January 22, 2020 CNA Daily News 1

Washington D.C., Jan 22, 2020 / 04:05 pm (CNA).- States should not deny tax credit programs to families who choose religious private schools, said members of the U.S. Conference of Catholic Bishops as the Supreme Court hears oral arguments in a case addressing the issue of school choice.

“The case before the Supreme Court today concerns whether the Constitution offers states a license to discriminate against religion,” said Bishop George Murry of Youngstown, chairman of the U.S. bishops’ Committee for Religious Liberty, and Bishop Michael Barber of Oakland, head of the Committee on Catholic Education.

“Our country’s tradition of non-establishment of religion does not mean that governments can deny otherwise available benefits on the basis of religious status,” they said in a Jan. 22 statement.

“Indeed, religious persons and organizations should, like everyone else, be allowed to participate in government programs that are open to all. This is an issue of justice for people of all faith communities.”

The U.S. Conference of Catholic Bishops (USCCB) filed an amicus brief in support of the plaintiffs in Espinoza v. Montana Department of Revenue. Kendra Espinoza, a mother of two daughters attending a Christian school in Kalispell, Montana, is the lead plaintiff in the case.

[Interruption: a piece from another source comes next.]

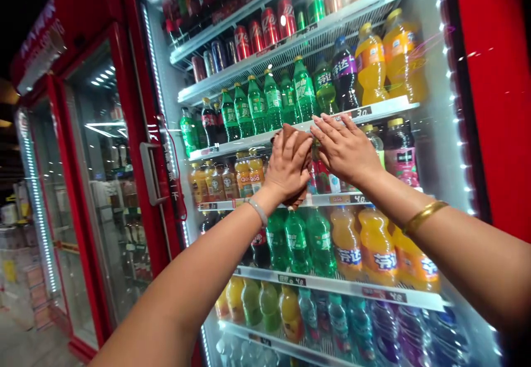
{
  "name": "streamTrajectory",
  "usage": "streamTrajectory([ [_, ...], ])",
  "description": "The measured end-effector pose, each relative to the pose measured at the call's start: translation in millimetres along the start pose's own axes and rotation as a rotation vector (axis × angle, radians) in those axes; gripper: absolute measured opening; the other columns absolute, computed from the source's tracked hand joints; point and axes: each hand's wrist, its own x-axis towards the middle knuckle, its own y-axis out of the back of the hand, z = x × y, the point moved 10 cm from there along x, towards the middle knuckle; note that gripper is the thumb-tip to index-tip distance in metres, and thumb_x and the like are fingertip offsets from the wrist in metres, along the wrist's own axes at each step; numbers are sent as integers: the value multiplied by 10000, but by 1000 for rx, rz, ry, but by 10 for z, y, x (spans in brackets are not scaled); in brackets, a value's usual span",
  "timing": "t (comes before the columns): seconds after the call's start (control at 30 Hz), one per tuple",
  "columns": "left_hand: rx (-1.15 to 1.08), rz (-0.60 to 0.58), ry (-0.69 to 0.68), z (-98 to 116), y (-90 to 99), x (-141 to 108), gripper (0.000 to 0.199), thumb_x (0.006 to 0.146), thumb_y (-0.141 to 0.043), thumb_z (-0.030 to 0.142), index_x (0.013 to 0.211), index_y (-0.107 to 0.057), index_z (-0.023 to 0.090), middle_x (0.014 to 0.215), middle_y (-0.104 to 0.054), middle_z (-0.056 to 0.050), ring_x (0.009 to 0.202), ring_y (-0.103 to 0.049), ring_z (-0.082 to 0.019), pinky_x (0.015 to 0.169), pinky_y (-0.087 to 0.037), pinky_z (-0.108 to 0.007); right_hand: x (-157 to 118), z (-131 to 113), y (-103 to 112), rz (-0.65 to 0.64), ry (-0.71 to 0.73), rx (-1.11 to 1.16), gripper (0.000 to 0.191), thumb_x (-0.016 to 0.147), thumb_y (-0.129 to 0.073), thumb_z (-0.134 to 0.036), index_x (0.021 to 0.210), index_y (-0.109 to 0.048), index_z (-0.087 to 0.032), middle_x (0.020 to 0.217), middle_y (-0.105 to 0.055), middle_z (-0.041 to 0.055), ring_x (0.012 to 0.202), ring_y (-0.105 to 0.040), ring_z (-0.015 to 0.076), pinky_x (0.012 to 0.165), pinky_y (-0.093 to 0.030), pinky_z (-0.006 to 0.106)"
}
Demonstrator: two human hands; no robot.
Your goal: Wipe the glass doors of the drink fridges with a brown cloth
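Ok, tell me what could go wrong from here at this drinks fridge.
The brown cloth could slip, as it looks bunched under the left hand. The right hand, with no cloth visible under it, might smudge the glass. The gold bracelet might knock the glass if it swings closer.

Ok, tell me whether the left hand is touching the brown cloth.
Touching: the head view shows the left hand spread over the brown cloth, which shows bunched between and beyond it.
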Motion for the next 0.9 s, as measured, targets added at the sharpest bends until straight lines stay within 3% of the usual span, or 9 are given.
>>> streamTrajectory([
  [0.1,20,-45,-21,-129,31,69,681,845,-571,249,1505,-405,272,1610,-407,-83,1601,-185,-298,1331,-157,-561,-8,-23,23,38,13,-14,585,1033,-412,-325,1584,-382,-129,1666,-377,119,1567,-328,277,1314,-220,563],
  [0.2,61,61,243,-376,83,166,623,890,-530,223,1500,-404,229,1605,-419,-115,1578,-254,-280,1343,-120,-544,41,-56,-13,59,-42,-2,556,1021,-408,-303,1550,-445,-134,1647,-409,120,1561,-342,283,1321,-200,561],
  [0.3,52,128,395,-359,17,158,615,929,-506,249,1525,-354,242,1636,-388,-109,1599,-213,-271,1342,-105,-564,143,-136,-133,62,-134,62,581,1025,-367,-290,1595,-379,-178,1654,-400,101,1578,-307,265,1335,-137,558],
  [0.47,65,19,146,-366,48,135,631,905,-523,237,1516,-366,246,1637,-399,-91,1584,-260,-252,1348,-126,-518,206,-308,-279,48,-215,112,634,1024,-288,-211,1651,-226,-141,1705,-282,111,1602,-240,248,1338,-113,551],
  [0.53,80,-2,111,-588,164,78,624,896,-507,211,1504,-378,257,1616,-429,-78,1568,-293,-238,1346,-145,-513,167,-331,-274,51,-224,110,637,1020,-297,-201,1650,-229,-138,1713,-255,110,1608,-221,247,1338,-119,546],
  [0.67,127,156,422,-1085,423,-119,643,893,-452,172,1520,-325,243,1608,-426,-112,1569,-283,-251,1331,-147,-580,104,-373,-251,81,-181,116,642,1020,-368,-249,1640,-259,-120,1710,-255,132,1610,-209,271,1333,-133,562],
  [0.7,135,173,467,-1077,418,-163,650,899,-445,176,1532,-304,228,1624,-401,-129,1584,-249,-262,1329,-130,-597,96,-376,-249,93,-178,118,646,1019,-375,-251,1640,-257,-118,1710,-253,138,1611,-205,277,1331,-136,574],
  [0.77,142,116,410,-863,303,-175,654,918,-437,201,1553,-280,212,1661,-339,-140,1610,-180,-269,1332,-94,-602,91,-381,-249,109,-179,121,645,1020,-373,-245,1641,-254,-117,1709,-250,146,1613,-198,283,1325,-141,594],
  [0.9,102,-132,-11,-266,46,-162,678,898,-502,301,1552,-333,242,1681,-315,-95,1624,-137,-254,1345,-113,-544,95,-411,-247,94,-178,98,603,1040,-346,-273,1613,-319,-87,1701,-262,156,1610,-206,287,1332,-132,575],
])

An 1889 amendment to the Montana state constitution, known as a Blaine Amendment, prohibits both direct and indirect state aid to religious institutions. The amendment was passed a second time when the state constitution was revised and rewritten in 1972.

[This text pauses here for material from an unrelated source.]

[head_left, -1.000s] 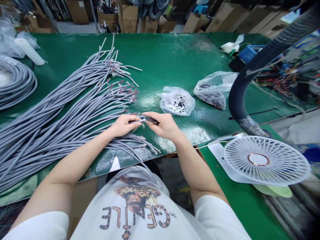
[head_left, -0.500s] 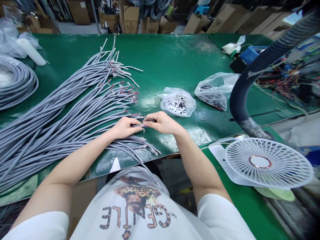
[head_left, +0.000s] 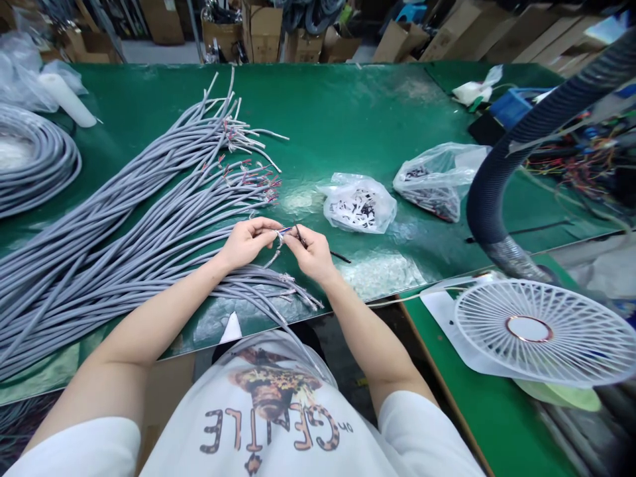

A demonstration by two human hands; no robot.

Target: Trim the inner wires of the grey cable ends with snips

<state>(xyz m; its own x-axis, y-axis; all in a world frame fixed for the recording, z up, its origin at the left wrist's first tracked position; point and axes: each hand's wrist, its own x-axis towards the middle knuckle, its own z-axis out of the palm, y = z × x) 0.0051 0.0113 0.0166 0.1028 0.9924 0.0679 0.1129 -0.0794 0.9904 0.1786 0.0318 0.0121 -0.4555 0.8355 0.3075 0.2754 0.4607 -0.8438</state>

The Montana Supreme Court originally decided the case 5-2 during late 2018.

That ruling found that the state’s tax credit program, which began in 2015 and provided for a dollar-for-dollar tax credit for a person’s donation to nonprofit student scholarship organizations, was allowing the Montana legislature to “indirectly pay tuition at private, religiously-affiliated schools” in violation of state law.

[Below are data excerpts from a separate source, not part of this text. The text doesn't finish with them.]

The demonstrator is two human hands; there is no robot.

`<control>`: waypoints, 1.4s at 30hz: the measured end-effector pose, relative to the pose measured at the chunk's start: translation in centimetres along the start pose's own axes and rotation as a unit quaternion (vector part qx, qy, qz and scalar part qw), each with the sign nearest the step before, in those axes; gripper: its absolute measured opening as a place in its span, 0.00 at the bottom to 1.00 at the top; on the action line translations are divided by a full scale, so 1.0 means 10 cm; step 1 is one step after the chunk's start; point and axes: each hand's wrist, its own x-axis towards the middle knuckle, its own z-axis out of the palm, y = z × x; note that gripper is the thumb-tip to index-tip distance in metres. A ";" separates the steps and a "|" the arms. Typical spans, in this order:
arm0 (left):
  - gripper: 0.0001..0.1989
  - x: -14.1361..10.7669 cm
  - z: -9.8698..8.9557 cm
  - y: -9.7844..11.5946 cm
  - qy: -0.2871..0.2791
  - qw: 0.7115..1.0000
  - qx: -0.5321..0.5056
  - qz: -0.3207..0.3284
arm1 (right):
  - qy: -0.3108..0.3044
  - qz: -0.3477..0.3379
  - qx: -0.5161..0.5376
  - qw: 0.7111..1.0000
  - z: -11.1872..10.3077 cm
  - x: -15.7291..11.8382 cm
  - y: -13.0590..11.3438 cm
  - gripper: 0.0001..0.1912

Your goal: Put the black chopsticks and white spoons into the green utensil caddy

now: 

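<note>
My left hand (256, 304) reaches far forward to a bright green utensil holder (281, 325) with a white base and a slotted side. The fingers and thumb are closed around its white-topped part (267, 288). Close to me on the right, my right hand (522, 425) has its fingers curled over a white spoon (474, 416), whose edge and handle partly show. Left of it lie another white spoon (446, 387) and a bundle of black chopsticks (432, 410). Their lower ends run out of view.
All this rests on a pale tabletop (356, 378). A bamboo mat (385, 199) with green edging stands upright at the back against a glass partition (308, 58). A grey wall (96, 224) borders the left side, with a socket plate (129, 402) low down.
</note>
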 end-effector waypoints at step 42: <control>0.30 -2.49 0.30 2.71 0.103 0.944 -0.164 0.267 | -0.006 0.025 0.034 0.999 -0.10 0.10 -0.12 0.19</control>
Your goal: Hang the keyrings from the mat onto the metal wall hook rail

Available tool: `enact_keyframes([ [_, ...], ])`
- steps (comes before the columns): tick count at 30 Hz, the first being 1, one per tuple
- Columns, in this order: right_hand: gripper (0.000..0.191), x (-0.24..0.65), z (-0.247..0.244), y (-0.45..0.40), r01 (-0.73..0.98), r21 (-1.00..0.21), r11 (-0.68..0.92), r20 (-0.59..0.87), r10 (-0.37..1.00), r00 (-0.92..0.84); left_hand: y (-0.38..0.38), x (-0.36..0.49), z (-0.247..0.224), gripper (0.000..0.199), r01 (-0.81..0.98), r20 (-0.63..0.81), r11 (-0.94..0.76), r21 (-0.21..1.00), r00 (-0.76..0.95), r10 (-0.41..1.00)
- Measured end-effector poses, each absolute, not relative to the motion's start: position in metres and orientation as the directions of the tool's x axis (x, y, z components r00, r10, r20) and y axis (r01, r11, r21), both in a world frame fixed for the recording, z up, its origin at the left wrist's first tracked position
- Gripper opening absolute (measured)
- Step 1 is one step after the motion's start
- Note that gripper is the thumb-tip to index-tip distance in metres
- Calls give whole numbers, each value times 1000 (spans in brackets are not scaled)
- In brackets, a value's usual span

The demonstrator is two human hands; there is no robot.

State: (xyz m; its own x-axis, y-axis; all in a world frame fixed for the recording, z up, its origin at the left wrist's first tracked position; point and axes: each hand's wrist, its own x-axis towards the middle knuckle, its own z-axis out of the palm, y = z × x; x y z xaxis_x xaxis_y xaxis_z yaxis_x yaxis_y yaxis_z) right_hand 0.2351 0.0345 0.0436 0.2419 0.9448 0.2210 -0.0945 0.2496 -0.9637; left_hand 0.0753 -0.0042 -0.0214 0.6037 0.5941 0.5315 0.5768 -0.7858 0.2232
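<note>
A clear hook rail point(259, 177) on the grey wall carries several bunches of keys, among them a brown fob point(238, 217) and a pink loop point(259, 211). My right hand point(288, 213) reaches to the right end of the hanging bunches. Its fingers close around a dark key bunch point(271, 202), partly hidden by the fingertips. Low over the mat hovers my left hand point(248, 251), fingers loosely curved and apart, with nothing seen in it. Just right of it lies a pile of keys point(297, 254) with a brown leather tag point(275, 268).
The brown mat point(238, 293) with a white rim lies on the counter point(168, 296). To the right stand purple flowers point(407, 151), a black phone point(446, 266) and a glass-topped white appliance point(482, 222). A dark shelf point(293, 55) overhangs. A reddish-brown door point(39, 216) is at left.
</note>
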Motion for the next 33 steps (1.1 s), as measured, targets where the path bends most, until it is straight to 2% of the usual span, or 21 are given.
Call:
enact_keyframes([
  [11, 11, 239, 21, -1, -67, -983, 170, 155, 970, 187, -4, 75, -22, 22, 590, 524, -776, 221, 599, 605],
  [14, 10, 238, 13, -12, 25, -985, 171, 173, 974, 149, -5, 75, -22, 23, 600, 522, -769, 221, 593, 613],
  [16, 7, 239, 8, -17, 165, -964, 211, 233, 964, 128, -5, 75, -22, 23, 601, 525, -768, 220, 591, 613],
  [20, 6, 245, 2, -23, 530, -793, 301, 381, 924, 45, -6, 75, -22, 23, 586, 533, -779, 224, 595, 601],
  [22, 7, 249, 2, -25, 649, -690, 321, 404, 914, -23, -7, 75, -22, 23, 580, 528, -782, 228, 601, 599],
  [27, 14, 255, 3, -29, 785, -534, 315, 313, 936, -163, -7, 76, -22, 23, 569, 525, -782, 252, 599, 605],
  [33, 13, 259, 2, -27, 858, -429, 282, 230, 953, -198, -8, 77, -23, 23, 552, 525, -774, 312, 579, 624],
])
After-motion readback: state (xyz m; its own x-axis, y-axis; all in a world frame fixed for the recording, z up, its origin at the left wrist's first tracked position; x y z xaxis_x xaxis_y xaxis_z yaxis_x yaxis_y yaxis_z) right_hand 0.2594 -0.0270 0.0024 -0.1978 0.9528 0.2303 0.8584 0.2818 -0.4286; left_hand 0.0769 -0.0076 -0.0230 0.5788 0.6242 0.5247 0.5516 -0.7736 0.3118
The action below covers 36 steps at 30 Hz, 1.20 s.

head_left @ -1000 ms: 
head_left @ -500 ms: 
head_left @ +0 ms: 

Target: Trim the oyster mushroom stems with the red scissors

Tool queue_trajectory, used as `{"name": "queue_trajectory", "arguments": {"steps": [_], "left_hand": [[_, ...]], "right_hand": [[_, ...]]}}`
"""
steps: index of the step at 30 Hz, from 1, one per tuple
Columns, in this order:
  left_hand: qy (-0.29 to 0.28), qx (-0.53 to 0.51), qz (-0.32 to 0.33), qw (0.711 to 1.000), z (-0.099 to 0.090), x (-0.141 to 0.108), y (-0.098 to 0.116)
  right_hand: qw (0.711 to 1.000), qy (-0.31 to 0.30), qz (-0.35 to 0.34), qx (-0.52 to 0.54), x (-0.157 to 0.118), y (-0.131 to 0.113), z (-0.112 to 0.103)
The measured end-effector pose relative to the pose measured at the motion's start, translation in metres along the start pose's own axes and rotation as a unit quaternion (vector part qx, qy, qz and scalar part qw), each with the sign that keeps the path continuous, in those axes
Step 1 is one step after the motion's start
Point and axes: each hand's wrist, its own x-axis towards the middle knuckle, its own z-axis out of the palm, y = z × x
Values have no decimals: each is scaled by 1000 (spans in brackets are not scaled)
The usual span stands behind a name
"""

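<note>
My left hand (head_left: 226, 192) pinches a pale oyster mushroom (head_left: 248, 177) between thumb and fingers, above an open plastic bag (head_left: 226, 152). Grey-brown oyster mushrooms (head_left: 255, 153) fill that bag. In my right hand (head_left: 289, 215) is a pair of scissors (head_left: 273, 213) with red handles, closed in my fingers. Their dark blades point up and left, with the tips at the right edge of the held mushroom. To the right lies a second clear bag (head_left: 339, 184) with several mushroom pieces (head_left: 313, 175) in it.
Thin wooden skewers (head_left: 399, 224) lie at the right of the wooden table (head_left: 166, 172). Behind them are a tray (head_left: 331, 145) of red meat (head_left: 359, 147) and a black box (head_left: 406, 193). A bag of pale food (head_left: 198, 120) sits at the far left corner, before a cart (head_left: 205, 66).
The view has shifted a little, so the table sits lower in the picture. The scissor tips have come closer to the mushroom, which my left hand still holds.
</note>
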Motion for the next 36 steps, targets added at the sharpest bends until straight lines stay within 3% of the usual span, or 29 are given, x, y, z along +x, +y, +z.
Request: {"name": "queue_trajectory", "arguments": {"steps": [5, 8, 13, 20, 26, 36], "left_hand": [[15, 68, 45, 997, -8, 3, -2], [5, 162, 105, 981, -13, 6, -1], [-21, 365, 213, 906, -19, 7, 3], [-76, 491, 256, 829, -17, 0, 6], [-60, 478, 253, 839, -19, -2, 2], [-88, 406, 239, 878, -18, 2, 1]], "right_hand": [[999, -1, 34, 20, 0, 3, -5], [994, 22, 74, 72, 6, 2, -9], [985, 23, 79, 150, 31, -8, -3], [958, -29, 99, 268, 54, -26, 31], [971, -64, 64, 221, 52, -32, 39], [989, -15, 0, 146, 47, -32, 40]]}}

The Supreme Court granted cert to the case June 28, 2019.

Montana is just one of 38 states with similar “no-aid” provisions in its constitution, NPR reports.

So-called Blaine Amendments have their roots in anti-Catholic sentiment of the late 19th century, according to historians and religious liberty advocates.

In the years following the Civil War, there was widespread suspicion and even open hostility toward Catholics in the U.S., especially toward immigrant Catholic populations from Europe.

Public schools at the time were largely Protestant, with no single Christian denomination in charge, and many Catholics attended parochial schools which were seen as “sectarian” by prominent public figures, historian John T. McGreevy explained in his book “Catholicism and American Freedom.”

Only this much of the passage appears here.